8. Take care of your shoes – Put padding or shoe trees in them. Have them resoled and heeled. They’ll last longer – and shoe factories are busy working for our fighting men.

9. Go light on butter, cream, sugar, tea, etc. – Many waste butter, use too much sugar, drink tea instead of milk, or use cream when milk would do.

10. Watch your personal health – Get plenty of exercise, fresh air and rest.

11. Don’t throw away anything that can be used – Save everything from toothpaste tubes to rubber tires, needles and pins, nails and screws, boxes and paper bags, etc. Canada needs your salvage.

12. Don’t be a hoarder. Discourage hoarding in others – It creates panic buying, makes rationing necessary. Don’t buy more than is necessary for current needs.

13. Do your job, do it well and cooperate willingly with others.

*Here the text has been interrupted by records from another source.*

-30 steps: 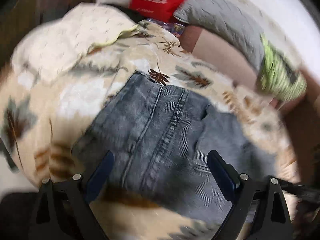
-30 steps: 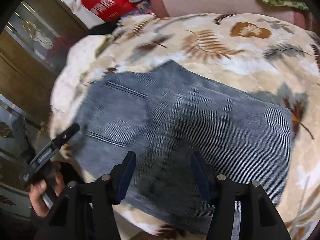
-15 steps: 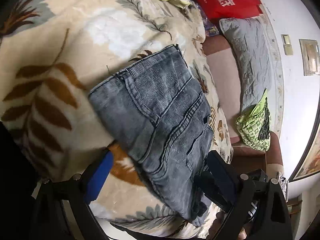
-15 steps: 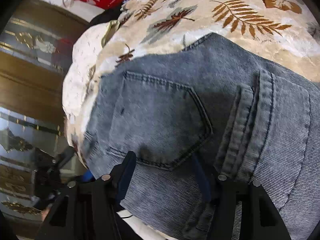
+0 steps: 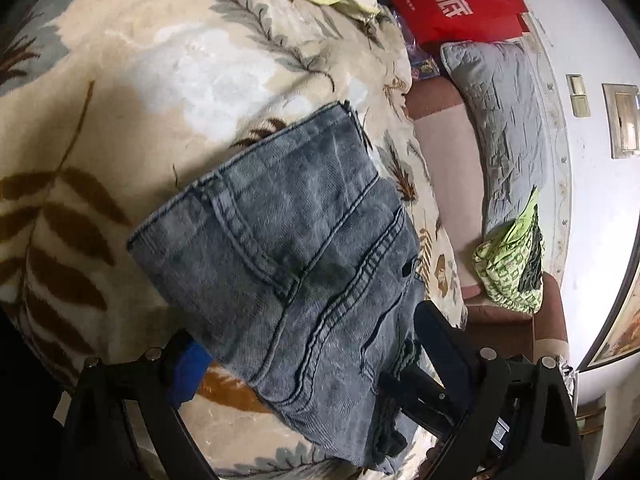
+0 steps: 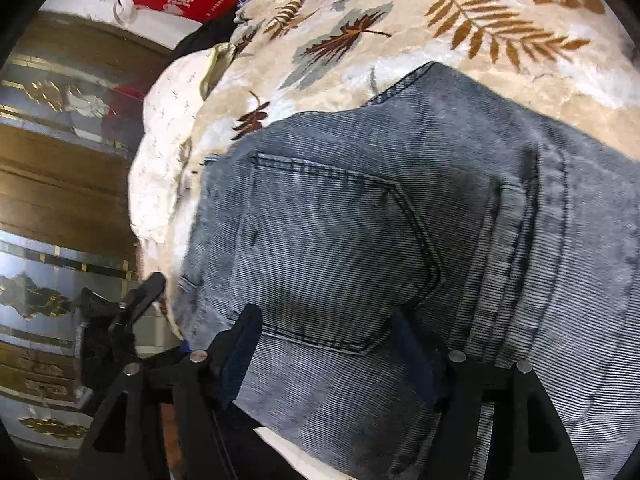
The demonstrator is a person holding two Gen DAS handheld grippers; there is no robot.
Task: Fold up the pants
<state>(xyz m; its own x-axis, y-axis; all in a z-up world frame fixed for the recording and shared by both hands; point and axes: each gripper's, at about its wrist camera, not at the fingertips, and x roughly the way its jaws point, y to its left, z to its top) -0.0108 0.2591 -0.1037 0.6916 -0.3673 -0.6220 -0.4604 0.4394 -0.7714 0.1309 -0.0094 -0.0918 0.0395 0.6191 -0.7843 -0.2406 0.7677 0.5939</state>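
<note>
Grey-blue jeans [image 5: 304, 264] lie folded into a compact block on a cream blanket with a leaf print [image 5: 120, 100]. In the right wrist view the jeans [image 6: 360, 248] show a back pocket facing up. My left gripper [image 5: 316, 344] is open, its fingers straddling the near edge of the jeans. My right gripper [image 6: 328, 352] is open, its fingers low over the fabric below the pocket. The right gripper's body also shows in the left wrist view [image 5: 424, 396] at the jeans' near corner. The left gripper shows in the right wrist view [image 6: 120, 320], beside the blanket's edge.
A red bag with white lettering [image 5: 452, 0] stands at the back. A grey quilted pillow [image 5: 504, 128] and a green patterned cloth [image 5: 512, 272] lie on a brown sofa [image 5: 444, 152]. A wooden cabinet with mirrored panels [image 6: 48, 200] stands to the left.
Both grippers have dropped closer to the near edge of the jeans. The jeans themselves have stayed in place, folded.
</note>
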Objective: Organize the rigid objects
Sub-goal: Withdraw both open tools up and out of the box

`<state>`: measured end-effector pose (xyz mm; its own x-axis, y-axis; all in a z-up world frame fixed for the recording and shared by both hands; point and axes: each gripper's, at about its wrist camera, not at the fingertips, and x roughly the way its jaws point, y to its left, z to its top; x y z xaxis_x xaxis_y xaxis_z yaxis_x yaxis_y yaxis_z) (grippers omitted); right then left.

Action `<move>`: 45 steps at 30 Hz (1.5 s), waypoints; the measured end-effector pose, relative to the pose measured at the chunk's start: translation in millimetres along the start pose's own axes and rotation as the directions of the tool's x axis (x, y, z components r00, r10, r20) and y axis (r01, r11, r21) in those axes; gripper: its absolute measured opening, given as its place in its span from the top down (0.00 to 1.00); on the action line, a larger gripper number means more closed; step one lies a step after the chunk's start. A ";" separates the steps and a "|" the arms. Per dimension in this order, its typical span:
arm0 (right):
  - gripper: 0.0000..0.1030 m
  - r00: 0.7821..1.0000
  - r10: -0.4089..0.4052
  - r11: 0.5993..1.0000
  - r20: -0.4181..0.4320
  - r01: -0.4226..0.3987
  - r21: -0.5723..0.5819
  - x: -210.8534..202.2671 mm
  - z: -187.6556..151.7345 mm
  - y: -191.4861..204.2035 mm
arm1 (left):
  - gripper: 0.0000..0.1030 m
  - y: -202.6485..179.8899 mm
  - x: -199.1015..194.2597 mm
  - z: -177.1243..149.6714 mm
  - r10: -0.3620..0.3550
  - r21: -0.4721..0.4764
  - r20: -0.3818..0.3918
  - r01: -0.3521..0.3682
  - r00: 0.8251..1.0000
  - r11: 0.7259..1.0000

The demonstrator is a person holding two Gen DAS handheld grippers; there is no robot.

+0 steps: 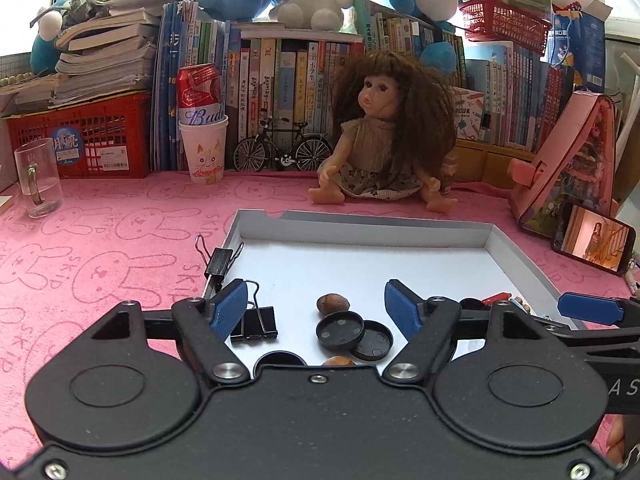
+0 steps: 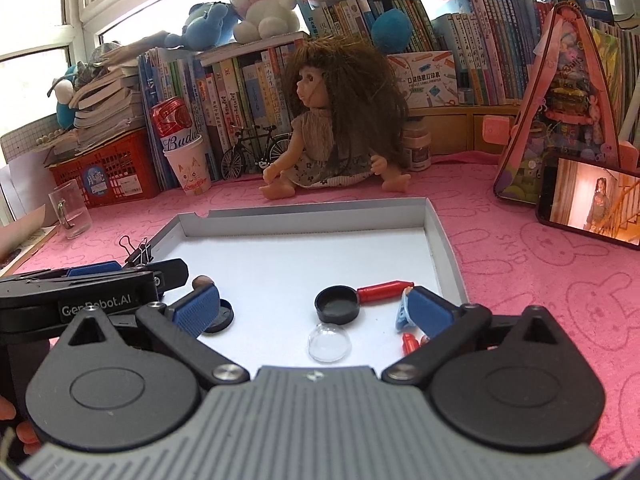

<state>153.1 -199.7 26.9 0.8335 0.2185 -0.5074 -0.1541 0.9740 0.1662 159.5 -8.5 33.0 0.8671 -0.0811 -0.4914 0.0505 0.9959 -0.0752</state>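
Jaws apart, empty, tilted over tray [image 1: 516, 252]

The cloth [image 1: 120, 240] was pink with a faint rabbit outline pattern. The tray [image 2: 440, 232] was white inside with grey walls. Black caps [image 1: 340, 328], a black binder clip [image 1: 256, 322], brown nuts [image 1: 333, 303] and a red crayon [image 2: 384, 290] lay within.
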 end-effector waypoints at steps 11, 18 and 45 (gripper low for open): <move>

14. Measure your Victory Quota by “What can I do?” – Enroll in Civilian Defense work. Buy War Savings Stamps and Bonds to the limit. Refuse to pass on rumours and defeatist propaganda.

Essex Free Press, July 24, 1942 p.7



The Wartime Prices and Trade Board has ruled that we cannot purchase newsprint paper in excess of the amount we use for subscriptions that are not more than six months in arrears. This means that if your Essex County Reporter is not in the paid-up category it will be necessary to discontinue sending you the paper.

We are glad to say that most of our subscriptions are in the paid-in-advance category, but there are a few subscribers who through neglect or oversight have failed to keep their subscriptions up to date. A working man does not wait for a couple of years for the boss to pay him his rightful wages. And there is no reason why a newspaper should have to wait a couple of years for subscribers to pay up.


The Essex County Reporter, November 25, 1943 p.4

Make this Pledge Today!

I pledge myself to do my part in fighting inflation:

By observing rationing and avoiding black markets in any shape or form.

By respecting price controls and other anti-inflation measures, and refraining from careless and unnecessary buying. I will not buy two where one will do, nor will I buy a “new” where an “old” will do.

By buying Victory Bonds and War Savings Stamps, supporting taxation, and abiding by all such measures which will lower the cost of living and help keep prices at a normal level.